Financial Federal Credit, Inc., 32 F.3d 989, 994 (6th Cir. 1994). A § 1985(3) cause of action for
conspiracy requires that the plaintiff prove four elements: (1) the existence of a conspiracy; (2) the
purpose of the conspiracy was to deprive any person or class of persons the equal protection or equal
privileges and immunities of the law; (3) an act in furtherance of the conspiracy; and (4) injury or
deprivation of a federally protected right. Id. at 993. We have held that § 1985(3) applies only
where the discrimination was based on race or membership in another class comprising “discrete and
insular minorities that receive special protection under the Equal Protection Clause because of
inherent personal characteristics.” Volunteer Med. Clinic, Inc. v. Operation Rescue, 948 F.2d 218,
224 (6th Cir. 1991) (internal quotation marks and citations omitted). Plaintiffs argue that just as they
may comprise a “class of one” for purposes of their equal protection claim, they are a “class of one”
for purposes of their § 1985(3) claim. Not surprisingly, Plaintiffs provide no authority whatsoever
for this claim, and we reject it. It is clear that even if these Plaintiffs can claim to be a “class of one,”

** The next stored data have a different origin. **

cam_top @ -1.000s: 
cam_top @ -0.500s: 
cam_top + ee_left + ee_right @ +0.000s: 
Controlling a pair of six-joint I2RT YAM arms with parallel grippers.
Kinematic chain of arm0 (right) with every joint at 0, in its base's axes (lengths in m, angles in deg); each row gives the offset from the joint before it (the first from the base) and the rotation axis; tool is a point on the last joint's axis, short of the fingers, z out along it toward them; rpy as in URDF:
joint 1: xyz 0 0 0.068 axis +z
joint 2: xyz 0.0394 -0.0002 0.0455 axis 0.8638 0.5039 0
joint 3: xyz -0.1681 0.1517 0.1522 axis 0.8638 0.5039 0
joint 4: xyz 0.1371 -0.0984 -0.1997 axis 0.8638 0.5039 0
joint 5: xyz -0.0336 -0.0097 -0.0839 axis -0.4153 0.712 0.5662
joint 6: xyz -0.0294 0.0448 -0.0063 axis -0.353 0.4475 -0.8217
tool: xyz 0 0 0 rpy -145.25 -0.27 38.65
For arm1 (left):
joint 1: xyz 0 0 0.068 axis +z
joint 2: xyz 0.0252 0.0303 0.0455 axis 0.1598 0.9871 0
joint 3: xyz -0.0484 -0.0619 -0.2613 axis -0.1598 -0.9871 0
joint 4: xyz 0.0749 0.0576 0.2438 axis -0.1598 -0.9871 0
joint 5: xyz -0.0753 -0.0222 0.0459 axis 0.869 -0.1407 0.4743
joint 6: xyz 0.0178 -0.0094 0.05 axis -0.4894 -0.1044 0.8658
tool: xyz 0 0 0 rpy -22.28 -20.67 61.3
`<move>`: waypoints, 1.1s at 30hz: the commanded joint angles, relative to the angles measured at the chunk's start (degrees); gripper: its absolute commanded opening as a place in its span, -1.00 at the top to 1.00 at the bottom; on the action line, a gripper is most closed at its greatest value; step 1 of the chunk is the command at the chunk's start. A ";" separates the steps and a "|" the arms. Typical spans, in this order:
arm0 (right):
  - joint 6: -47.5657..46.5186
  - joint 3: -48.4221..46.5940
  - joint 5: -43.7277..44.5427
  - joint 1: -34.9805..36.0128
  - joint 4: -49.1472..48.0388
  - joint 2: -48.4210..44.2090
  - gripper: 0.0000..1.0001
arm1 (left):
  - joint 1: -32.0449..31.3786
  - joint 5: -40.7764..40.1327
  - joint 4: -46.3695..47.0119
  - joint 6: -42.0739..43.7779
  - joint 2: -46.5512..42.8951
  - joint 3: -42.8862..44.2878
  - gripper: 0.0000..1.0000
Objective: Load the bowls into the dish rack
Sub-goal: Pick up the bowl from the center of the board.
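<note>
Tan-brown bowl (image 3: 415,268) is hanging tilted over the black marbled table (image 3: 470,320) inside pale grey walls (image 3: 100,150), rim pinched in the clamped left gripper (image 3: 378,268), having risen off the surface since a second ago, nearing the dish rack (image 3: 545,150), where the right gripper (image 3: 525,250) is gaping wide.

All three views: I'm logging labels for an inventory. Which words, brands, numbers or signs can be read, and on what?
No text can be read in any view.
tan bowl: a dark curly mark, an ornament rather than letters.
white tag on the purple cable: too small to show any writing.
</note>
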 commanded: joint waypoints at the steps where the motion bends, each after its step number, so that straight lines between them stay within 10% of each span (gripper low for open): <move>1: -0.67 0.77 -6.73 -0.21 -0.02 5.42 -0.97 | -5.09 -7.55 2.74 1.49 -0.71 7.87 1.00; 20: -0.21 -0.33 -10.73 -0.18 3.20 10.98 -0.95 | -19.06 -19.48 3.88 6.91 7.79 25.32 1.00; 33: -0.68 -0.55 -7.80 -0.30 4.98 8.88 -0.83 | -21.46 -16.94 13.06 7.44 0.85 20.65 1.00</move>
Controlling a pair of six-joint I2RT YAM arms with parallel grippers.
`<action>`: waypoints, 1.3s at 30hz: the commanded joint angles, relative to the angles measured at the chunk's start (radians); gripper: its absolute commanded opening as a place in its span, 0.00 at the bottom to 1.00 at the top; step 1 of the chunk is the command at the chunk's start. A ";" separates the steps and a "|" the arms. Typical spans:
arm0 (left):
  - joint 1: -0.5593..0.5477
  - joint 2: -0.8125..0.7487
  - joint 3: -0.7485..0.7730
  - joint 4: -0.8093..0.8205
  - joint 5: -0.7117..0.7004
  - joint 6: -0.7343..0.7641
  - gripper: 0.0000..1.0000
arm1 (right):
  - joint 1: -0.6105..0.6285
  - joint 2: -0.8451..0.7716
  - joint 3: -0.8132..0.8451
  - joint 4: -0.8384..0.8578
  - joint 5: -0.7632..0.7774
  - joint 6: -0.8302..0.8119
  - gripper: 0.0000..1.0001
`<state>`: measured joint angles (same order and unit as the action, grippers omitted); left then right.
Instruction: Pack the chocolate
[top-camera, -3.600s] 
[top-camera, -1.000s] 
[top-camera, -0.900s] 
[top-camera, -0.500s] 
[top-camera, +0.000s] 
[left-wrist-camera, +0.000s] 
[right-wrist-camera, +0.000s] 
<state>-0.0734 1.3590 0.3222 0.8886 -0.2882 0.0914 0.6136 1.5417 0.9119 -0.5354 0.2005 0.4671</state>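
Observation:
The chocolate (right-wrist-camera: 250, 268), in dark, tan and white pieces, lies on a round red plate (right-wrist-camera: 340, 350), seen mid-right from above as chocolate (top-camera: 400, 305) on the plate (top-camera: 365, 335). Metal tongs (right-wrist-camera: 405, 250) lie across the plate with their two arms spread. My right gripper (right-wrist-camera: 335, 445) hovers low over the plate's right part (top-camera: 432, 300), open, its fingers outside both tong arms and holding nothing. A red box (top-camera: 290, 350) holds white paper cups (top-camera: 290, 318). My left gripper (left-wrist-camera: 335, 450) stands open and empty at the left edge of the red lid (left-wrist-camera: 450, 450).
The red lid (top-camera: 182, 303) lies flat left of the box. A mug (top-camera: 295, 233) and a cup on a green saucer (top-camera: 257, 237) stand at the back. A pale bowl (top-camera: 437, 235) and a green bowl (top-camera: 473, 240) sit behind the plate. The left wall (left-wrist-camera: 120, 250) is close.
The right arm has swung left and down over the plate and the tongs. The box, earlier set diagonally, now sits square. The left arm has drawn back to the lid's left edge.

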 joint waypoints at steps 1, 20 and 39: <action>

their membership in that class is “not entitled to the kind of special protection which would make
§ 1985(3) applicable to Plaintiff[s’] claim.” McGee v. Schoolcraft Cmty. Coll., No. 04-1924, 167
Fed. Appx 429, 436 (6th Cir. January 18, 2006) (“The group of individuals seeking a degree as a
certified occupational therapy assistant may be a relatively discrete minority, but certainly it is
15
neither based on inherent personal characteristics nor traditionally the subject of special protection
under the Equal Protection Clause.”). Nothing in the Supreme Court’s opinion in Village of
Willowbrook provides any support for arguing to the contrary. The Defendants are entitled to
summary judgment on these claims as well.
C. RICO
Finally, Plaintiffs assert that Defendants are liable to them for damages arising out of the
Defendants’ alleged racketeering activity. 18 U.S.C. §§ 1961 and 1962 provide a cause of action for
civil damages arising out of racketeering activity, provided the plaintiff can show (1) two or more
predicate offenses; (2) the existence of an “enterprise”; (3) a nexus between the pattern of
racketeering activity and the enterprise; and (4) an injury to the plaintiff’s business or property.
VanDenBroeck v. CommonPoint Mortgage Co., 210 F.3d 696, 699 (6th Cir. 2000); Sedima, S.P.R.L.
v. Imrex Co., 473 U.S. 479, 496 (1985). Plaintiffs have wholly failed to plead – let alone show
evidence of – any predicate offenses committed by the Defendants, and the most generous reading
of their complaint and the evidence in the record comes up short with regard to the existence of an
enterprise. Defendants are entitled to summary judgment on this claim.
VI. Conclusion
For the foregoing reasons, we AFFIRM the judgment of the district court.